Problem to solve: From the records below, please repeat exactly the line that has "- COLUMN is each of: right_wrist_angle", the line that has "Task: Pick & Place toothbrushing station", and every line between them, and nothing else.

*** Opening of Input data ***

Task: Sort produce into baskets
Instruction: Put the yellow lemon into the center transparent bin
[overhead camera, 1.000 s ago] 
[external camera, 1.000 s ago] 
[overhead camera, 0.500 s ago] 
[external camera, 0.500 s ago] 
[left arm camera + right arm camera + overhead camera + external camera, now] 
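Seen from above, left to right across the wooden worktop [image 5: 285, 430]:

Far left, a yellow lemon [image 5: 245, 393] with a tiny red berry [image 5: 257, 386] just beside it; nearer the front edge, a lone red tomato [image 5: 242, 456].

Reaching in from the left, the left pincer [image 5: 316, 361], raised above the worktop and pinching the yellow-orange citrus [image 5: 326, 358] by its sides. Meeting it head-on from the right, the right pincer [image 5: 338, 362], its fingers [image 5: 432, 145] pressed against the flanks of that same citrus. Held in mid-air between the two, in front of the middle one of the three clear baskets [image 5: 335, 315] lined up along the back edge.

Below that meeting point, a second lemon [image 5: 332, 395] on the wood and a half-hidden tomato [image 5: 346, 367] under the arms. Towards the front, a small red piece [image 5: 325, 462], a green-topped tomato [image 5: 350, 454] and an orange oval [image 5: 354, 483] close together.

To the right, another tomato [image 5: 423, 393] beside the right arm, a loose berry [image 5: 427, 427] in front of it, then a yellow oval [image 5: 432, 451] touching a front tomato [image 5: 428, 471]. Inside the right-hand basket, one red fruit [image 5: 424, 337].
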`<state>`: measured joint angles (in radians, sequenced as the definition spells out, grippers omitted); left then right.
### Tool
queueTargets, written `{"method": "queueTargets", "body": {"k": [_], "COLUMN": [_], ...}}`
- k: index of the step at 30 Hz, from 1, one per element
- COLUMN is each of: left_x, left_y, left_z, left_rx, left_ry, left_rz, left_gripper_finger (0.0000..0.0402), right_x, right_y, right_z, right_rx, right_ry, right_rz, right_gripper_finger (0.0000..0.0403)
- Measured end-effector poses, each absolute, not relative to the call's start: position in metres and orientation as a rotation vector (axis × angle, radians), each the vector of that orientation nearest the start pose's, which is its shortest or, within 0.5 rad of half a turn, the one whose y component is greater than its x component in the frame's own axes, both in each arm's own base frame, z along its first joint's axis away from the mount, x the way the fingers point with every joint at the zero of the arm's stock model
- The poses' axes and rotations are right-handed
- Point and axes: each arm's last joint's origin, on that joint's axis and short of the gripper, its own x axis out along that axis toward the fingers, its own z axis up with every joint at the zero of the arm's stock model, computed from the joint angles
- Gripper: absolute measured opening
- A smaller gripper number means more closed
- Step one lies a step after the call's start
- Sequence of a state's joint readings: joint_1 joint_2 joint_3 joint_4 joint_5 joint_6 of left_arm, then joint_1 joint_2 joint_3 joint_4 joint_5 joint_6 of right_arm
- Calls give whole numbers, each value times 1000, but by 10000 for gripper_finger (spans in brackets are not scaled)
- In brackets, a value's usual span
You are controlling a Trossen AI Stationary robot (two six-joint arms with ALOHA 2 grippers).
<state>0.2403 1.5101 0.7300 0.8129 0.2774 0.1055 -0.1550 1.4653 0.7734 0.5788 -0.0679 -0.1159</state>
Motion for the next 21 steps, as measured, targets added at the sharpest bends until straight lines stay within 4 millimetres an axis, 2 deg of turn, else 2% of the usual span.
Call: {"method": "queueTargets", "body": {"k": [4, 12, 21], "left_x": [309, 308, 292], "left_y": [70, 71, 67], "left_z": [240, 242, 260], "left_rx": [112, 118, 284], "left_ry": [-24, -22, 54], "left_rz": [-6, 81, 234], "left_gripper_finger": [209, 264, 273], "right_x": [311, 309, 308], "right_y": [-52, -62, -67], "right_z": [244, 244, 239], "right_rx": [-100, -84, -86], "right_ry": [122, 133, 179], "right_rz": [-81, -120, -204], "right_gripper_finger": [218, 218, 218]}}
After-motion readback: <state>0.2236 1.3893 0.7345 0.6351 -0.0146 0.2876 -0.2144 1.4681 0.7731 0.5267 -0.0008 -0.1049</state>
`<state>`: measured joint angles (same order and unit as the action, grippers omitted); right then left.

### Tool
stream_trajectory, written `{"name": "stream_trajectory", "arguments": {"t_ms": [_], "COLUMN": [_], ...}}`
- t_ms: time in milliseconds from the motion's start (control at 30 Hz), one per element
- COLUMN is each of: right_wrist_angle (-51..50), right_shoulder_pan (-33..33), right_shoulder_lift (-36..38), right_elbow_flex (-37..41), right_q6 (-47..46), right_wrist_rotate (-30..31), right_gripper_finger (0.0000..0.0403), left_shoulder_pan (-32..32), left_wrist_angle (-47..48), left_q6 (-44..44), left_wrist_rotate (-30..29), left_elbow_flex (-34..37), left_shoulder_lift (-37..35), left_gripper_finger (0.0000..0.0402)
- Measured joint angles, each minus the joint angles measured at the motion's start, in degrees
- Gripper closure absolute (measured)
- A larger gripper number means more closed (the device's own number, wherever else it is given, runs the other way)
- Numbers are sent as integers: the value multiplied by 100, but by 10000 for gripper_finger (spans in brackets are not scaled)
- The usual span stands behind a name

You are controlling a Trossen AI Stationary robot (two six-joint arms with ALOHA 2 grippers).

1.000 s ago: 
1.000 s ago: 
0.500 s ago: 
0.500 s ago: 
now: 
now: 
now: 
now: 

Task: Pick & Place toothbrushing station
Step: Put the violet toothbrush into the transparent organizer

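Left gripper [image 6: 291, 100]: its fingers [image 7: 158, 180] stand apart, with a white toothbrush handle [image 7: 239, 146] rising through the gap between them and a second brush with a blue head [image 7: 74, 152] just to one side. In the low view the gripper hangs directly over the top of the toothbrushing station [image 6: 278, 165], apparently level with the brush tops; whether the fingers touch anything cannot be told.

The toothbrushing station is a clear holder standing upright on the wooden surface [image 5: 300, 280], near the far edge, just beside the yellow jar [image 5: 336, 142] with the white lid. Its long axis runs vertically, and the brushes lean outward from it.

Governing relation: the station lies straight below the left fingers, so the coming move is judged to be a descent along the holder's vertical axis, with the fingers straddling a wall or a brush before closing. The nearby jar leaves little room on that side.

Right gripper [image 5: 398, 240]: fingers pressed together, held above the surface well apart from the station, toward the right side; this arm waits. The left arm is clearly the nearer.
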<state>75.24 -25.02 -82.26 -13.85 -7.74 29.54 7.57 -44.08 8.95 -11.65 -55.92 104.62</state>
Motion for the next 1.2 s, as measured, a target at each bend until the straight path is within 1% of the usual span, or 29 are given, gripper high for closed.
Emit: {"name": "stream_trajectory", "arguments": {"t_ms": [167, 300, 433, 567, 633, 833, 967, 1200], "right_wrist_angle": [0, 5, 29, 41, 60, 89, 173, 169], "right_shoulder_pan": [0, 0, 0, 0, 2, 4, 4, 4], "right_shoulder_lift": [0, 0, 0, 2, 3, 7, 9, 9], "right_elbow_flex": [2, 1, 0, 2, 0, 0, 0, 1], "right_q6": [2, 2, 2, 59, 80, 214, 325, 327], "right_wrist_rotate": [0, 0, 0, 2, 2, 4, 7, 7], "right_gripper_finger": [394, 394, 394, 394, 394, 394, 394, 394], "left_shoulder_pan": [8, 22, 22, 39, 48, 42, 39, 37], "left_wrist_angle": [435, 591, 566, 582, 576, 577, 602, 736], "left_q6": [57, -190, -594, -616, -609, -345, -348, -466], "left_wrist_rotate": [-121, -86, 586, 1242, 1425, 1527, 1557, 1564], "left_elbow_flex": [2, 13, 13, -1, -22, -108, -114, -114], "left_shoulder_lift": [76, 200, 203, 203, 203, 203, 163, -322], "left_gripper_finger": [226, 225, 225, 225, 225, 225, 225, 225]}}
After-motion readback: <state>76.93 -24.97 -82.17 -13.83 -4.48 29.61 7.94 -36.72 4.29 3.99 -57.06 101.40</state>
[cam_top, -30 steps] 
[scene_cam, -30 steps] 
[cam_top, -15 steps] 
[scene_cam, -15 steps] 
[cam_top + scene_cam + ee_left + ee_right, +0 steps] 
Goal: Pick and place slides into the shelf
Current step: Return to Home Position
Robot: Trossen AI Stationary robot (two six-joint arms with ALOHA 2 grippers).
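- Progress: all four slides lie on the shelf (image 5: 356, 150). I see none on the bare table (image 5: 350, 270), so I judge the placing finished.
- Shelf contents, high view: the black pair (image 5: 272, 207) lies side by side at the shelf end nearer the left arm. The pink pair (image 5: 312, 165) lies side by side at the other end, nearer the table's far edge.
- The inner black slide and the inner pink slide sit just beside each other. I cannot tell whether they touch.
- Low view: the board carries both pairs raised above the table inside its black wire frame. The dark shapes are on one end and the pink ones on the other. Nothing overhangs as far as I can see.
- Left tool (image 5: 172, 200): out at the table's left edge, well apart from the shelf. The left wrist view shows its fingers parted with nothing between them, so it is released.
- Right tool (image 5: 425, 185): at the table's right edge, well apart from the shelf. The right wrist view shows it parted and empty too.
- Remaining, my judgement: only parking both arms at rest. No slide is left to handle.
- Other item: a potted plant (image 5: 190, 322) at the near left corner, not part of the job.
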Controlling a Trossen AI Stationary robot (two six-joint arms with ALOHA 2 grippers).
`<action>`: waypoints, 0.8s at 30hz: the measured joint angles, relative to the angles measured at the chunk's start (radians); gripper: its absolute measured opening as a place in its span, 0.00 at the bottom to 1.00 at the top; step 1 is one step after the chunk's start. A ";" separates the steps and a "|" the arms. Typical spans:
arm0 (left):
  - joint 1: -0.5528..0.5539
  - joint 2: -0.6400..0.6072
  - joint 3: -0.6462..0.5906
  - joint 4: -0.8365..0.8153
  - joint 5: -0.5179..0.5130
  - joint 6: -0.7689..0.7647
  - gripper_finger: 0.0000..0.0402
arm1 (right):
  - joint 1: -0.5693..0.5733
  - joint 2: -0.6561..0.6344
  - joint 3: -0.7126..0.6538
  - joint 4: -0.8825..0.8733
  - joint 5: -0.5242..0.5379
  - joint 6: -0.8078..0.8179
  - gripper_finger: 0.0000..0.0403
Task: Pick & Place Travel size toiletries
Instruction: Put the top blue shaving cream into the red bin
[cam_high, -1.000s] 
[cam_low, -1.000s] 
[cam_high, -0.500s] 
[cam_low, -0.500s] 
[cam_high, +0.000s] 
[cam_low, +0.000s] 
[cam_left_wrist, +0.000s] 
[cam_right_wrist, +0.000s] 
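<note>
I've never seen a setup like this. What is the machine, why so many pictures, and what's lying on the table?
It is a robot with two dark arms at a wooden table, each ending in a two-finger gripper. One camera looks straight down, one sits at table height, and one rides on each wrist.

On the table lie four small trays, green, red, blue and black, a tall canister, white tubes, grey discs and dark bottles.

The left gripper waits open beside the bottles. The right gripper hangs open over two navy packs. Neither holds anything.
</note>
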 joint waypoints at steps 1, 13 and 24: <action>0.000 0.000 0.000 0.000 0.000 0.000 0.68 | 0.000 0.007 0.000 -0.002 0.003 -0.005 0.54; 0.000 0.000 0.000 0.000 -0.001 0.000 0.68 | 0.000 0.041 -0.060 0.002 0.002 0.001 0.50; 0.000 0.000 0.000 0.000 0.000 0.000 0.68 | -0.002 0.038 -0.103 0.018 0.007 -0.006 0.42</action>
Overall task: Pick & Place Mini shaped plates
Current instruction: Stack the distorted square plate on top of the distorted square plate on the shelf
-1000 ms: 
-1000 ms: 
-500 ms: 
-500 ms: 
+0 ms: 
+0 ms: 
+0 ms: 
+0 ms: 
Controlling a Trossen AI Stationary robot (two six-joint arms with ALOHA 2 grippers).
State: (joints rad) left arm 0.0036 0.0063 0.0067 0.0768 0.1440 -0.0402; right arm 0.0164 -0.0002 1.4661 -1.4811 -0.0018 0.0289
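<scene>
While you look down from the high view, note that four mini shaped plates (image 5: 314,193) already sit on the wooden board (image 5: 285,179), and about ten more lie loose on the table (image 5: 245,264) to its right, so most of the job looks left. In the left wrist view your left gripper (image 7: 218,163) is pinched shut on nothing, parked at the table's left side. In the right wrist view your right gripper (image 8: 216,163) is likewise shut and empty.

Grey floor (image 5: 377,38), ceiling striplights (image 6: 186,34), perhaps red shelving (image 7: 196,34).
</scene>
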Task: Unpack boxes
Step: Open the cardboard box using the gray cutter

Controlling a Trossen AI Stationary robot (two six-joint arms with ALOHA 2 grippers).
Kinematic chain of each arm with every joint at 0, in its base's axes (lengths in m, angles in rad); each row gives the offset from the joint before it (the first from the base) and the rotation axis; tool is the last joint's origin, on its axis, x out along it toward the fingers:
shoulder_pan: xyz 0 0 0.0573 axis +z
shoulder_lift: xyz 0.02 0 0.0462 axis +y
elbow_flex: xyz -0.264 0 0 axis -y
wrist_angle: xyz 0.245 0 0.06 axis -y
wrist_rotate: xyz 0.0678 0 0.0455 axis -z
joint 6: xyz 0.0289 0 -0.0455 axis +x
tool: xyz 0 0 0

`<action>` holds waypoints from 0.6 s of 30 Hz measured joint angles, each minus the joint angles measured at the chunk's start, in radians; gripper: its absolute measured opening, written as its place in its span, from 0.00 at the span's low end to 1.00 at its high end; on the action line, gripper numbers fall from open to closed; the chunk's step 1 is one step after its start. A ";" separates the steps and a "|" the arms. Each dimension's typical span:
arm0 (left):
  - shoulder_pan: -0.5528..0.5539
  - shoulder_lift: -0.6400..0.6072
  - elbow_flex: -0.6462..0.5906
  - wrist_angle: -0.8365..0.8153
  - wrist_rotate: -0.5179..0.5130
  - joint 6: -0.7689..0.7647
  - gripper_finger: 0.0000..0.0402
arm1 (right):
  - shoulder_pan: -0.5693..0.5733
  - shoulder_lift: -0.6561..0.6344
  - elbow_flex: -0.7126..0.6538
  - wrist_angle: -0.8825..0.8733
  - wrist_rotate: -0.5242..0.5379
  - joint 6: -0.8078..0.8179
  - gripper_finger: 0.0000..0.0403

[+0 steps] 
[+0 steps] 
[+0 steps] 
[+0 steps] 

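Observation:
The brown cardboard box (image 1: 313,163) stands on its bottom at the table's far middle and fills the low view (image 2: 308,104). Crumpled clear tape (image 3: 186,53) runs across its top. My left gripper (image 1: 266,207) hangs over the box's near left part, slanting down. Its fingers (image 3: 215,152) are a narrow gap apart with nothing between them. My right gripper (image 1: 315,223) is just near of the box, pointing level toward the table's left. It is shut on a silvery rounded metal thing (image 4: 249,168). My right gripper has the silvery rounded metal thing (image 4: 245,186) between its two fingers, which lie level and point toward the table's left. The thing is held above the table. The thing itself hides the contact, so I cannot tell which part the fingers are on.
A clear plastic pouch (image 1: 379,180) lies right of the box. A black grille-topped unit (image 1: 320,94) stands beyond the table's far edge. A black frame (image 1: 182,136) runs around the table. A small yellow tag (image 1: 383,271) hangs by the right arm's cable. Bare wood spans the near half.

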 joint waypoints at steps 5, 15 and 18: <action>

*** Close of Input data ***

Problem solution:
- COLUMN is each of: right_wrist_angle (-51..50), right_shoulder_pan (-33..33), right_shoulder_lift (-36..38), right_elbow_flex (-37..41), right_q6 (-47..46), right_wrist_rotate (-30..31), right_gripper_finger (0.0000..0.0403), left_shoulder_pan (-32..32), left_wrist_angle (-47..48), left_q6 (-44..44), left_wrist_rotate (-30..29), left_elbow_flex (-34..37), left_shoulder_lift (-37..35), left_gripper_finger (0.0000..0.0402)
- Measured joint angles, each minus the joint angles measured at the motion's start, in degrees
- Gripper closure absolute (measured)
- A larger gripper number means more closed (the device's own number, wherever else it is given, runs the other way)
- Numbers are sent as integers: the value multiplied by 100, but by 10000 for gripper_finger (spans in brackets are not scaled)
- The usual span stands behind a name

You are controlling a Trossen AI Stationary robot (two six-joint arms with ALOHA 2 grippers).

1.000 s ago: 
1.000 s ago: 
0.500 s ago: 
0.500 s ago: 
now: 
now: 
now: 
now: 

Task: Pick & Place toothbrushing station

This answer has been given in full.